**YOUR ASSIGNMENT:** Repeat the data exactly, with every line included.

**DATA:**
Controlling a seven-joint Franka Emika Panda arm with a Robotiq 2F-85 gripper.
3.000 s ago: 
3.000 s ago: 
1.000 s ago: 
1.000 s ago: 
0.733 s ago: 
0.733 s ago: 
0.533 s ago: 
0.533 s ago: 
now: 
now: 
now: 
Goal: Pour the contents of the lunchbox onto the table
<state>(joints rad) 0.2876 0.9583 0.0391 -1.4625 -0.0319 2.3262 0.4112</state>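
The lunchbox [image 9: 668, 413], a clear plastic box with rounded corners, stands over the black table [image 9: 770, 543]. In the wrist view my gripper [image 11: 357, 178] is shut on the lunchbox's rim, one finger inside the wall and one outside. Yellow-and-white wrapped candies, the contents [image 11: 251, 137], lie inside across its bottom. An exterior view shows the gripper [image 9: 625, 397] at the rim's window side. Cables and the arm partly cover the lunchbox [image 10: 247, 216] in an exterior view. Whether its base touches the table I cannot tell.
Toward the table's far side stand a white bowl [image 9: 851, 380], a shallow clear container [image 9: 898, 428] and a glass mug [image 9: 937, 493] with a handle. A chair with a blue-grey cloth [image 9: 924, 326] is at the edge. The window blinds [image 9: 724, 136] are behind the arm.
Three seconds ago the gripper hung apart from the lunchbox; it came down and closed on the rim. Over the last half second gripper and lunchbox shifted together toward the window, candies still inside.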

**ANSWER BOX:**
Controlling a seven-joint Franka Emika Panda arm with a Robotiq 2F-85 gripper.
3.000 s ago: 
3.000 s ago: 
1.000 s ago: 
1.000 s ago: 
0.733 s ago: 
0.733 s ago: 
0.533 s ago: 
0.533 s ago: 
now: 
now: 
now: 
Goal: Pour the contents of the lunchbox onto the table
<state>(joints rad) 0.2876 0.9583 0.0391 -1.4625 -0.0319 2.3262 0.4112</state>
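The lunchbox [image 9: 668, 413], a clear plastic box with rounded corners, stands over the black table [image 9: 770, 543]. In the wrist view my gripper [image 11: 357, 178] is shut on the lunchbox's rim, one finger inside the wall and one outside. Yellow-and-white wrapped candies, the contents [image 11: 251, 137], lie inside across its bottom. An exterior view shows the gripper [image 9: 625, 397] at the rim's window side. Cables and the arm partly cover the lunchbox [image 10: 247, 216] in an exterior view. Whether its base touches the table I cannot tell.
Toward the table's far side stand a white bowl [image 9: 851, 380], a shallow clear container [image 9: 898, 428] and a glass mug [image 9: 937, 493] with a handle. A chair with a blue-grey cloth [image 9: 924, 326] is at the edge. The window blinds [image 9: 724, 136] are behind the arm.
Three seconds ago the gripper hung apart from the lunchbox; it came down and closed on the rim. Over the last half second gripper and lunchbox shifted together toward the window, candies still inside.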

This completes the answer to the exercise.